4 million gallons of oil
A fractured check valve on an incoming oil line allowed 80,000 gallons of oil to flow over frozen ground in January 1973. Some of the oil entered Fish Creek while some stayed on site.
The Department of Natural Resources required the refinery to conduct an extensive environmental investigation in the early 1980s. The results revealed up to 4 million gallons of oil underground, 117,000 cubic yards of soil “seriously impacted” and 86,000 cubic yards of soil “marginally impacted.”
Monet said the contamination likely was the result of spills during deliveries, refining operations, pipe leaks and tank leaks.
“It could have been all of that stuff,” he said. “It’s impossible to determine the cause of all the contamination.”
The refinery installed purge wells in 1983 to pump contaminated water to the surface so it could be skimmed, sent to a separator and treated.
EPA steps in
The refinery shut down in the early 1990s but the Crystal Refining Co. continued operating the various cleanup systems in place on the site. The U.S. Environmental Protection Agency (EPA) took over the site in 1998 based on concerns that the company couldn’t afford to pay for the cleanup much longer.
The EPA began a more aggressive cleanup by removing all of the aboveground storage tanks, pipes, water treatment lagoons and visibly contaminated soil. The agency installed an advanced underground oil recovery system and turned over operations to the DEQ, which is still operating it.

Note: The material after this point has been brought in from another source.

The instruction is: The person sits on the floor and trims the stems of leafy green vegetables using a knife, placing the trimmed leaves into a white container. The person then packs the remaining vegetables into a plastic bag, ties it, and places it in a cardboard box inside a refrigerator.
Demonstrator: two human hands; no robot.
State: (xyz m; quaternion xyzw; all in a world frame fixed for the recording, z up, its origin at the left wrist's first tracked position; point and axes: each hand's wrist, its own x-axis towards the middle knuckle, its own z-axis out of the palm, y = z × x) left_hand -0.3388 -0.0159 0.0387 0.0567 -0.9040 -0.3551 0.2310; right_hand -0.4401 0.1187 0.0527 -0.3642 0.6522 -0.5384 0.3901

Monet said the current system includes equipment underground in the place where the oil contamination mixes with the natural groundwater aquifer. It captures the oil and pumps it to the surface, where it can treated and safely disposed.
The system the DEQ plans to test will enhance that to hopefully bring more oil to the surface in less time.
Never completely gone
Monet said the contamination is being cleaned up slowly.
“Things are improving as we’ve been working on it,” he said. “There’s a significant amount of (oil) in place. We’re trying to do the best we can to get it out.”
However, Monet said the site likely will be contaminated forever.
“Environmental contamination is really very difficult to completely eliminate,” he said.
Monet said the state’s goal is to reduce risks on the property by removing as much oil from the ground as possible. The rest will be covered and contained.
He said the property could be redeveloped someday, likely with permanent restrictions on its use so the contamination that remains underground is not disturbed.